Might be never, could be at Christmas when larger family expectations are at play. I guess you could call/email/text/whatever her, but I expect your sister won’t respond. Since she didn’t tell you in the moment what the problem was, I don’t think she will now.
Get on with your life, stay open to your sister’s kids someday wanting to contact you, and leave your sister alone. Whatever this is, it isn’t yours to fix.
NTA- but not necessarily enough info:
It sounds like a lot of miscommunication. Traveling is stressful. Traveling with children is extra stressful. It doesn’t seem like your sister wanted to go to the amusement park, and it’s unclear of the ages and number of children involved. You mention her oldest is 15 and you have a baby. I don’t think there is anything wrong with the 15 year old wanting to stay in their room and not hang out with a baby/ much younger children. Was she stuck with a lot of younger kids at the amusement park as well? Did your sister treat her to a mall trip for helping watch the younger ones for hours? Why couldn’t you meet your sister somewhere in between the first night for dinner instead of expecting her to get a pet sitter and come to you?
15 year olds live in their bedrooms. But your sister…issues there
It sounds like there is more to this story. How old are your kids? That is relevant. How did you get along with her prior to this? Is your sister ND?
Well, this all sucked. I’m sorry your attempt went down like that. I’m guessing that there’s a reason your kids haven’t met before- has your sister always been so reactive?
It may be that your hopes for creating a cousin’s type relationship was too much too soon- or too little too late.
If you want to stay in contact I would consider lower key starting points- maybe just you visit alone one time?

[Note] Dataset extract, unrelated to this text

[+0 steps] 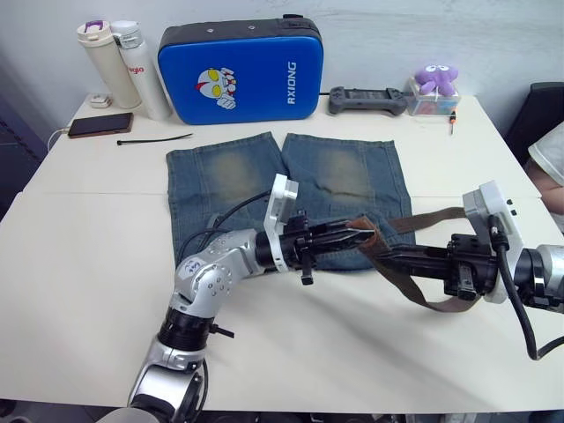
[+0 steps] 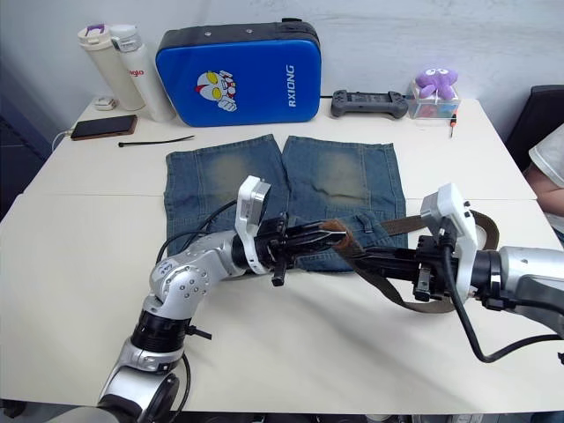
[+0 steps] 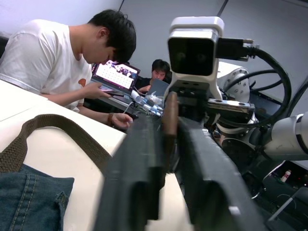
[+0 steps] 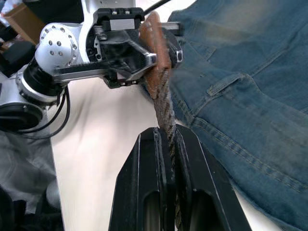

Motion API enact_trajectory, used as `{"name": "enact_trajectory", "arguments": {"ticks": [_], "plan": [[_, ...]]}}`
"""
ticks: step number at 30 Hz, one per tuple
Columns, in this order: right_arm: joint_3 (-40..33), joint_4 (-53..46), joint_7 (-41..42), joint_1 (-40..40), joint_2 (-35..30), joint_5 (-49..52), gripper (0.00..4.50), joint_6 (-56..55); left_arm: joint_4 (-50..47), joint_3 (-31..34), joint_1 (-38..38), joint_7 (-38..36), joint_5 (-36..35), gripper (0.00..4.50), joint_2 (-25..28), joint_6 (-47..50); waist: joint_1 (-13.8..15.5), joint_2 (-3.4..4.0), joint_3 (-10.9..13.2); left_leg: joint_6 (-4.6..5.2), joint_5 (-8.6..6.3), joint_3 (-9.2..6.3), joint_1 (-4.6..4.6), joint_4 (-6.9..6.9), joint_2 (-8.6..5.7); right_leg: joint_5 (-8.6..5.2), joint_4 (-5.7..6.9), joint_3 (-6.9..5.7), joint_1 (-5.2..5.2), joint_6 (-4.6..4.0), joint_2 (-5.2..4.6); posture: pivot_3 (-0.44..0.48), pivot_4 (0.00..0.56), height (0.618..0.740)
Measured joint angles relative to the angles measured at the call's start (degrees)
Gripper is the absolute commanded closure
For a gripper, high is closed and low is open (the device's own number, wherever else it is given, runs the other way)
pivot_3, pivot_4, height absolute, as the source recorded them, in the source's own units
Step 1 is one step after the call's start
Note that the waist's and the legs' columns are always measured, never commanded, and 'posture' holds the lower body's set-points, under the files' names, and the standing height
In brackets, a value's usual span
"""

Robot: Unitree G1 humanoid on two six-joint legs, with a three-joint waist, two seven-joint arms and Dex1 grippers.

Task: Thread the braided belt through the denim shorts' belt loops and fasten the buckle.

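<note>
Right wrist view shows both the right gripper and left gripper clamped on the braided belt, a limp, floppy strap best pinched near its stiffer leather tip.

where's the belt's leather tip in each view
left eye view: leather tip held between both grippers, above the shorts' waistband.
right eye view: same place, at the waistband's middle.
left wrist view: brown strip between that gripper's fingers.
right wrist view: tip pinched by the left gripper.
Shared landmark: denim shorts.
</note>
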Motion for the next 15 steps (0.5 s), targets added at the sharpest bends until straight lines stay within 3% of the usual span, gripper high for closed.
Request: {"name": "enact_trajectory", "arguments": {"ticks": [2, 3, 5, 7, 11, 15], "plan": [[-1.1, -0.3, -1.8, 1.1, 0.0, 1.3, 4.5, 0.0, 1.4, 0.1, -0.8, -0.8, 0.0, 4.44, -0.6, 0.0, 0.1, 0.0, 0.0, -0.01, 0.0, -0.03, -0.22, 0.1, 0.0, 0.01, 0.05, -0.02, -0.19, 0.01, 0.0, 0.0, 0.15, 0.739], [-1.8, -0.4, -3.1, 1.7, 0.0, 2.0, 3.66, 0.1, 2.4, 0.1, -1.2, -1.0, 0.0, 4.5, -1.1, 0.0, 0.1, 0.0, 0.0, -0.01, 0.01, -0.04, -0.38, 0.2, 0.0, 0.01, 0.11, -0.04, -0.31, 0.02, 0.0, 0.0, 0.15, 0.739], [-2.6, -0.2, -5.6, 3.1, 0.0, 3.1, 2.98, 0.6, 3.0, 0.4, -1.7, -1.1, -0.1, 4.5, -2.3, -0.1, 0.1, -0.01, 0.0, 0.0, 0.0, -0.04, -0.44, 0.25, 0.0, 0.03, 0.1, -0.04, -0.33, 0.06, 0.0, 0.0, 0.15, 0.739], [-5.5, 0.9, -7.5, 6.3, 0.1, 5.1, 1.98, 1.5, 3.8, 0.8, -3.4, -1.1, -0.3, 4.5, -3.2, -0.1, 0.3, -0.01, 0.0, 0.04, -0.01, -0.05, -0.48, 0.29, -0.02, 0.05, 0.07, -0.06, -0.32, 0.09, -0.02, 0.0, 0.15, 0.739], [-20.6, 4.0, -10.0, 15.4, 1.9, 11.1, 0.06, 2.3, 7.2, 3.7, -6.1, 2.1, -3.1, 4.5, -7.3, 2.7, 1.2, -0.02, 0.0, 0.15, -0.04, -0.06, -0.59, 0.32, -0.01, 0.13, 0.09, -0.06, -0.28, 0.23, 0.0, 0.0, 0.15, 0.739], [-31.6, 3.5, -16.9, 23.3, 6.4, 25.6, 0.06, -1.3, 13.0, 8.1, -10.9, 7.7, -6.8, 4.5, -12.6, 6.5, 1.5, -0.1, 0.1, 0.19, -0.06, -0.03, -0.59, 0.36, -0.02, 0.14, -0.05, -0.03, -0.3, 0.25, 0.01, 0.0, 0.15, 0.739]]}}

Or just a phone relationship ?But based on this visit I might let this relationship fade back to low contact if she can’t maintain even a phone relationship.
But in general, kids over 12 are very hit and miss with relatives they don’t see often or kids of very different ages. Some can hang and some don’t have the social skills. A 15 year old staying in her room all day or dipping out on a family outing to an amusement park is absolutely on brand for the age group.
The sister and her kids sound extremely troubled. Thank your lucky stars yours isn’t. Your sister is obviously very jealous of your family and life. Her kids sound entitled. She took the 15 year old to the mall in the middle of a day at the amusement park? Who does that?? Bizarre. I would never visit them again. Maybe just see them at Thanksgiving if they come to your house or a gathering at another relative’s house. But being half way across the country, I doubt that will happen anytime soon.
NTA. But your sister is having some big issues.
ESH. You didn’t go to visit your sister, you went to visit an amusement park and invited (requested? demanded?) your sister to come along. You got mad at her for not making the 1.5 hour drive in a timely fashion on your first night, but then you also opted to “stay local” because somehow that afternoon she invited you it was “late” to make that same drive. So it probably didn’t seem to her like you were prioritizing going to see her, either. Your sister clearly has some anger issues and resentment, so she also sucks, and not getting a dog sitter was a choice, but she had already spent 6 hours in a car with kids for your “visit” and you’re all, “there’s been little to no effort.” And then you try to shame her teenager for being a teenager and then get in a screaming match with your sister. Oof.